*Assignment*.
Would you please copy each line below that includes the string "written"?

*Recorded information*.
>>>>

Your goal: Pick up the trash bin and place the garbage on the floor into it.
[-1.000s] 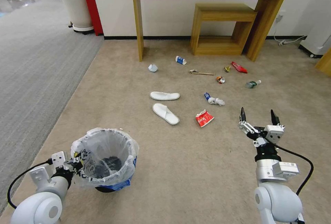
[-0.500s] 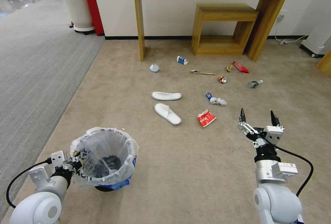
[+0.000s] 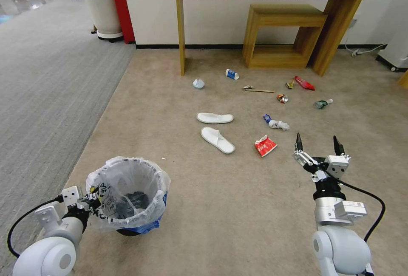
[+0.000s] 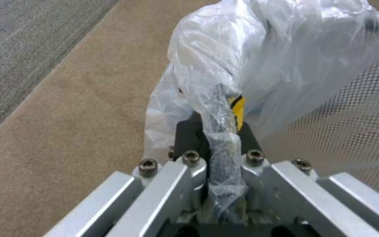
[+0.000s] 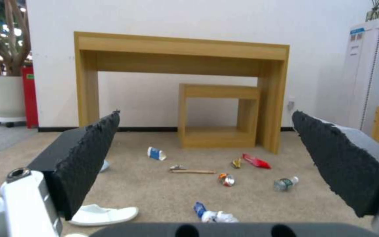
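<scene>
Gripping the trash bin (image 3: 127, 195) by its bagged rim at 7 o'clock, the left gripper (image 3: 87, 199) holds firm; the right gripper (image 3: 318, 144) gapes empty as the view has swung, garbage (image 3: 265, 145) now nearer 12 o'clock.

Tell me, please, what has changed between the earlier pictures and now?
Only the view shifted: the desk, slippers and litter all slid rightward together in the head view, so the camera moved, not the things. The left tool stays shut on the trash bin at its bagged rim, and the right tool stays open in the same pose. The garbage lies untouched on the floor.
</scene>
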Controlling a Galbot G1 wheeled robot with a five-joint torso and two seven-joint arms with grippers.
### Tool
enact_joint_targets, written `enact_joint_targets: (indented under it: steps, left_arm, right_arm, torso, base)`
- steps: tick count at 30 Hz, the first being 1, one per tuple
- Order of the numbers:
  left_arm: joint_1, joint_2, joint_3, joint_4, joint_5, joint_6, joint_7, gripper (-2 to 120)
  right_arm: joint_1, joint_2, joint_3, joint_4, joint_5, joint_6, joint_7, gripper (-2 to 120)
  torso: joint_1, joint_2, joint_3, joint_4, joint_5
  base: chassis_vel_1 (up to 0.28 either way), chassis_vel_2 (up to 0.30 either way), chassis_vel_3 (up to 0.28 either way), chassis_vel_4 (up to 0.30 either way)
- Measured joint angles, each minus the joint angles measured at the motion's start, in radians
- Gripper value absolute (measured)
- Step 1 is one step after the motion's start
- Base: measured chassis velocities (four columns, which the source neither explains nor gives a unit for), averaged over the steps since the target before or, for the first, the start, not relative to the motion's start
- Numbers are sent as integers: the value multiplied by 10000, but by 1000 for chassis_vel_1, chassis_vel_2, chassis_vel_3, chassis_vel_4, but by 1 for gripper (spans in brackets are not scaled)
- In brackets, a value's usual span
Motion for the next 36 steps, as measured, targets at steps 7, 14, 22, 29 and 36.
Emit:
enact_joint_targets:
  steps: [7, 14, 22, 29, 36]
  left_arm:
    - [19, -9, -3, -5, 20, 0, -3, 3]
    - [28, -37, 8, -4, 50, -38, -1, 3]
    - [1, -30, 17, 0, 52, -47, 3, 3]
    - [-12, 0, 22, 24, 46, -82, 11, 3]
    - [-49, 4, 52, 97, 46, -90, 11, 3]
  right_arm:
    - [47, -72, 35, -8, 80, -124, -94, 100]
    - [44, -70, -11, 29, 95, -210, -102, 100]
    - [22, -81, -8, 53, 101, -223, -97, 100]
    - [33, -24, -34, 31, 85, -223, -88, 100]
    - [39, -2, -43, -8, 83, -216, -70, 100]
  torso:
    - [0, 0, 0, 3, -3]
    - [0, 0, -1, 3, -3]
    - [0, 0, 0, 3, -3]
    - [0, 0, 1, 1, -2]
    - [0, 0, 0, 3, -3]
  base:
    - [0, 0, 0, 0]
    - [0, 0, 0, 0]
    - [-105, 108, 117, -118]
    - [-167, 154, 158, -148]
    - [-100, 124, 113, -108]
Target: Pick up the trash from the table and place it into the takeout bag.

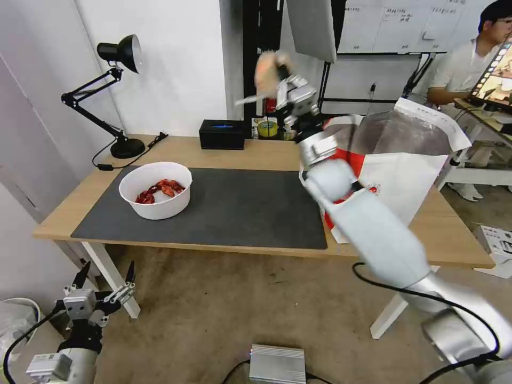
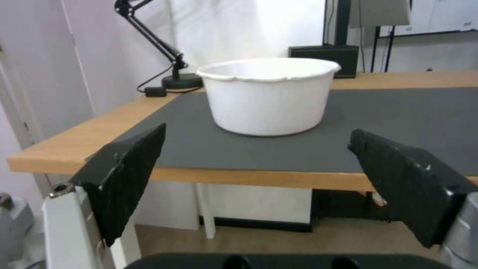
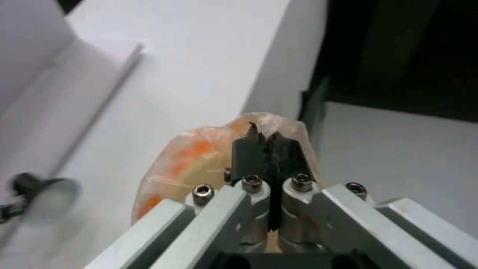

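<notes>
Taking the white bowl of red shells as the landmark: nearest the robot, below the table edge and on the near side of the bowl, the left gripper hangs idle with its jaws spread wide and nothing between them. The bowl itself sits on the dark mat, untouched, so it is one piece of trash not yet dealt with. To the right of the bowl, past the mat's edge, the takeout bag stands open with its foil lining showing. Farther back and high above the bowl's level, the right gripper is clenched on the beige wrapped lump, lifted clear of the table, up and left of the bag's mouth. Judging by this, the lump is mid-transfer and not yet bagged; the bowl remains.
</notes>
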### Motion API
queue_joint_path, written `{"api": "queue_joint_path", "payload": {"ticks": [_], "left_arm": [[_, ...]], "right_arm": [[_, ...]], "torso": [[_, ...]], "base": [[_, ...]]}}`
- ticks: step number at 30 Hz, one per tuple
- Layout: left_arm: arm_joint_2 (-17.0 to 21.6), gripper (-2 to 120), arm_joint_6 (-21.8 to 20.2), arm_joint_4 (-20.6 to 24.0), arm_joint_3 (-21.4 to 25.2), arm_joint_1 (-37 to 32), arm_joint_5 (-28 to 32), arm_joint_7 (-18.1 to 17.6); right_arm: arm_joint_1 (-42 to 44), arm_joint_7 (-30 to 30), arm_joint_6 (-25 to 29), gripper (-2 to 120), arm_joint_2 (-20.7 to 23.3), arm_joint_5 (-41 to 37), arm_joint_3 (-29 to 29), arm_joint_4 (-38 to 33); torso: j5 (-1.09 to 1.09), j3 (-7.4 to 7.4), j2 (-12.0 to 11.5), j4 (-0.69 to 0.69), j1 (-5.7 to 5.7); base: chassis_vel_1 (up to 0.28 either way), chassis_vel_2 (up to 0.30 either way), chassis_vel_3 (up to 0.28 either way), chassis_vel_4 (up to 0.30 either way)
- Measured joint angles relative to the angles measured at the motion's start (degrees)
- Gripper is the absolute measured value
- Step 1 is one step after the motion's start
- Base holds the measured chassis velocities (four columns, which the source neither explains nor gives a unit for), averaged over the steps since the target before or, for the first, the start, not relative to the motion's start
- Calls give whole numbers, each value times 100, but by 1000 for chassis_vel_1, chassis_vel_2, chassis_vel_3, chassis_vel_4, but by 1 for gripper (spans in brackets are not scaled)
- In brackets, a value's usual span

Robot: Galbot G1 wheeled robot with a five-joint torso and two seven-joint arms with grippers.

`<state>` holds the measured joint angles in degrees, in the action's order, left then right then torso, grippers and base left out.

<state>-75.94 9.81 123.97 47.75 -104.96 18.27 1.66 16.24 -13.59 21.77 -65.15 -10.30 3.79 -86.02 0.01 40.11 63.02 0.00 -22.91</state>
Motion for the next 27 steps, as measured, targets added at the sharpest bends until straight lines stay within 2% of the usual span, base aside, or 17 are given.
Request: {"api": "queue_joint_path", "payload": {"ticks": [5,10,11,13,15,18,19,22,27], "left_arm": [[64,100,-30,21,-59,17,3,1],[85,100,-33,22,-99,15,2,2],[85,100,-33,22,-99,15,2,2],[85,100,-33,20,-111,12,0,2],[85,100,-33,18,-113,12,0,2],[92,100,-31,-11,-148,17,-4,7],[92,100,-31,-11,-148,17,-4,7],[80,100,-24,-51,-214,36,-19,10],[54,100,-16,-85,-305,59,-48,13]], "right_arm": [[10,-64,-158,0,366,-217,-353,-166],[137,-158,-673,0,960,-874,-637,-527],[137,-158,-673,0,960,-874,-637,-527],[278,-182,-1093,0,1414,-1490,-792,-853],[297,-189,-1141,0,1465,-1567,-812,-889],[573,-239,-1797,0,2168,-2529,-1070,-1401],[573,-239,-1797,0,2168,-2529,-1070,-1401],[838,-252,-2413,0,2642,-3146,-1274,-1777],[1129,-209,-2947,0,3008,-3473,-1467,-2020]], "torso": [[1,0,0,-1,0],[1,0,0,0,0],[1,0,0,0,0],[1,0,0,0,0],[0,0,0,-1,0],[0,0,0,-1,0],[0,0,0,-1,0],[0,-1,1,-1,0],[0,-1,1,-1,0]], "base": [[0,0,0,0],[0,0,0,0],[0,0,0,0],[0,0,0,0],[0,0,0,0],[0,0,0,0],[0,0,0,0],[0,0,0,0],[0,0,0,0]]}}
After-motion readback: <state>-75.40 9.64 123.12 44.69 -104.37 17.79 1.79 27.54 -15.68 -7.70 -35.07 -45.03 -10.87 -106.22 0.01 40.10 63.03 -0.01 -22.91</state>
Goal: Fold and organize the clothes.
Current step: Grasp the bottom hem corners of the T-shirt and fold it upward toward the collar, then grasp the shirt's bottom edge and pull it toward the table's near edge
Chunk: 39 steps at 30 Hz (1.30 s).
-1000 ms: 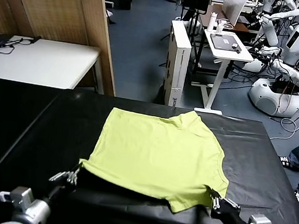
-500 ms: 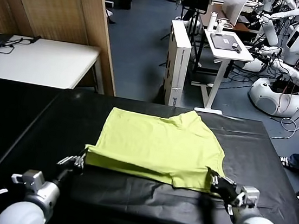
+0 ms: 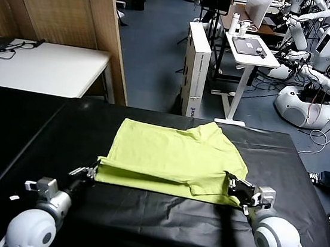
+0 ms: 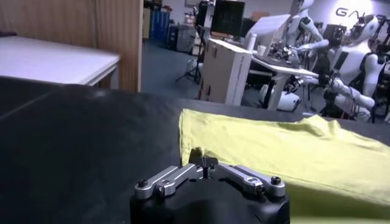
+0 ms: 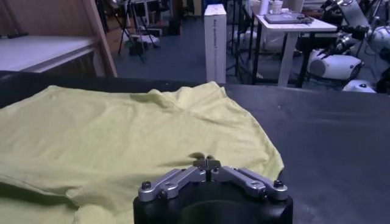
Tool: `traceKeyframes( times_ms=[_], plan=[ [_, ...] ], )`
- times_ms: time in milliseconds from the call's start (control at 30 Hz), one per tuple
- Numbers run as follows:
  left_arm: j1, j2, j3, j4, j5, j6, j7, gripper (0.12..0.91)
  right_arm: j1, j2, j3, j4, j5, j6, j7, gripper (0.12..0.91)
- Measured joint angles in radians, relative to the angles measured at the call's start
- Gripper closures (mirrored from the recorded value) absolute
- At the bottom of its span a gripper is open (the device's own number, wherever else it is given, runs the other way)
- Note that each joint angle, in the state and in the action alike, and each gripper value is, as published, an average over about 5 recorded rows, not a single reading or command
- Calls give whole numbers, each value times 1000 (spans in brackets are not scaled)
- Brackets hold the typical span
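Note:
The lime yellow-green T-shirt (image 3: 173,154) lies on the black table (image 3: 42,138), its near hem lifted and folded back over the body. My left gripper (image 3: 92,170) is shut on the shirt's near left corner and my right gripper (image 3: 233,184) is shut on the near right corner, both held just above the cloth. In the left wrist view the shut left gripper (image 4: 203,159) pinches the shirt (image 4: 268,146). In the right wrist view the shut right gripper (image 5: 207,161) pinches the shirt (image 5: 122,128). Only the plain face shows.
A white table (image 3: 39,66) stands at the far left beyond the black one. A white box (image 3: 196,67), a small white desk (image 3: 249,49) and white robots (image 3: 317,64) stand behind the far edge. Bare black tabletop lies to the left and right of the shirt.
Both grippers have carried the shirt's near hem up and away from me, over the body. The visible shirt has grown shorter front to back.

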Motion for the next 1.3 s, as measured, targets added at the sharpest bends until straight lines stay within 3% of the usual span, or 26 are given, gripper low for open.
traceKeyframes(
  times_ms=[233, 300, 467, 567, 667, 767, 833, 933, 1033, 1300],
  plan=[
    [-49, 8, 28, 53, 0, 1, 0, 884, 12, 0, -12, -12, 2, -6, 0, 883],
    [-64, 10, 37, 68, 0, 1, 0, 884, 9, -1, -9, -8, 2, -11, -3, 852],
    [-97, 12, 55, 95, 1, 9, -5, 878, -9, -15, 10, 14, 5, -26, -17, 578],
    [-104, 12, 58, 100, 5, 12, -7, 789, -30, -20, 31, 35, 7, -42, -19, 407],
    [-99, 12, 57, 95, 10, 14, -7, 615, -62, -27, 59, 65, 9, -58, -22, 245],
    [-88, 10, 49, 83, 15, 18, -8, 426, -113, -41, 95, 104, 8, -62, -34, 141],
    [-75, 6, 40, 71, 16, 25, -10, 293, -156, -51, 123, 131, 9, -60, -42, 124],
    [-47, 0, 22, 47, 19, 33, -12, 163, -219, -65, 161, 160, 10, -56, -46, 119],
    [-8, -8, 6, 13, 40, 32, -9, 128, -268, -71, 190, 173, 10, -52, -47, 119],
    [90, -35, -5, -30, 87, 21, -1, 123, -361, -72, 242, 199, 10, -44, -50, 118]
  ],
)
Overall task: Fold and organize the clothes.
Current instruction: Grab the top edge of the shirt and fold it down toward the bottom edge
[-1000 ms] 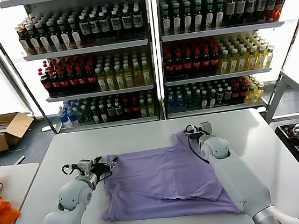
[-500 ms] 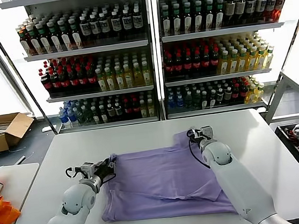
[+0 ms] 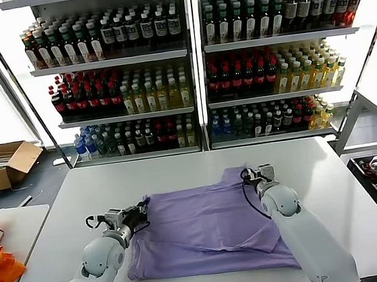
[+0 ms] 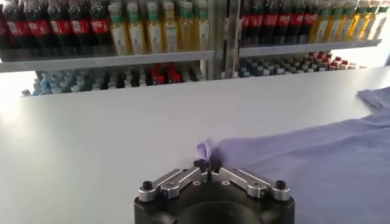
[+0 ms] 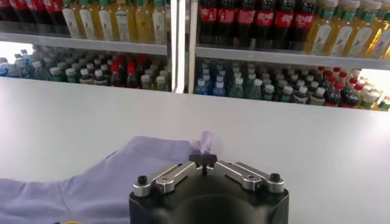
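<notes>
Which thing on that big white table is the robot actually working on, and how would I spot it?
Look at the white table in front of the drink shelves: spread across its middle lies the lavender T-shirt. The left gripper and right gripper each pinch an edge of it. It is the only soft purple thing there.

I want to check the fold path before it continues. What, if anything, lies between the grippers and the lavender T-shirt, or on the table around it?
Nothing visible. The left gripper and right gripper are each shut on an edge of the light purple T-shirt, which lies alone on the white table.
</notes>
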Controlling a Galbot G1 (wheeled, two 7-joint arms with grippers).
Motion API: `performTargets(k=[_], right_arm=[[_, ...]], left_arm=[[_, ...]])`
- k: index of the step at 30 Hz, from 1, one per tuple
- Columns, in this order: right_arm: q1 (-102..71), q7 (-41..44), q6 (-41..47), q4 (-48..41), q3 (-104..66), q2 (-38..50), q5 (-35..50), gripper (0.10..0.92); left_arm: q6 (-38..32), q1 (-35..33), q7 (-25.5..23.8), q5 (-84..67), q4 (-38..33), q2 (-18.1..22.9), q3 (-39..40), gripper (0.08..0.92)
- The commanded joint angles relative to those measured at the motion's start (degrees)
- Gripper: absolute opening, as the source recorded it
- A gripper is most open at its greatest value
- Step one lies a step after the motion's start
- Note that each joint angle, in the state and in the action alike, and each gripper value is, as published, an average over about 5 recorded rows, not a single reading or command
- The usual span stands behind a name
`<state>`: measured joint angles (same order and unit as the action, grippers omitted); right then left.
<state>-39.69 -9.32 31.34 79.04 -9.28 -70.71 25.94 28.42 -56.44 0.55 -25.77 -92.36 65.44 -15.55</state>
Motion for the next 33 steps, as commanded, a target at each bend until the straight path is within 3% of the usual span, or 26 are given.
performTargets(k=[1,17,25,33], right_arm=[[-1.15,-0.48,-0.36,7.82,-1.86,0.79,1.13,0.109],[-16.72,-3.73,0.38,30.12,-5.54,1.69,-0.57,0.109],[-29.43,-5.42,0.23,37.75,-13.35,1.19,-1.87,0.109],[-37.07,-6.5,0.49,41.25,-21.0,1.44,-0.68,0.109]], left_arm=[[-6.0,-2.62,-0.26,2.57,-6.2,0.29,-1.89,0.085],[-6.94,-18.43,-1.32,1.92,-22.8,-0.93,-11.61,0.085],[-6.78,-23.04,-1.75,3.43,-25.46,0.2,-11.74,0.085],[-7.35,-24.78,-3.13,5.77,-23.43,0.69,-10.88,0.085]])
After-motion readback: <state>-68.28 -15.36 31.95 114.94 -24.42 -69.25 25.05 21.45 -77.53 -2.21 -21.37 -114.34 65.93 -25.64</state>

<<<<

*Solution below*.
enact_joint_targets, written `enact_joint_targets: (indented under it: steps, left_arm, right_arm, torso, base)`
queue_joint_path, written `{"api": "queue_joint_path", "payload": {"ticks": [_], "left_arm": [[_, ...]], "right_arm": [[_, ...]], "torso": [[_, ...]], "base": [[_, ...]]}}`

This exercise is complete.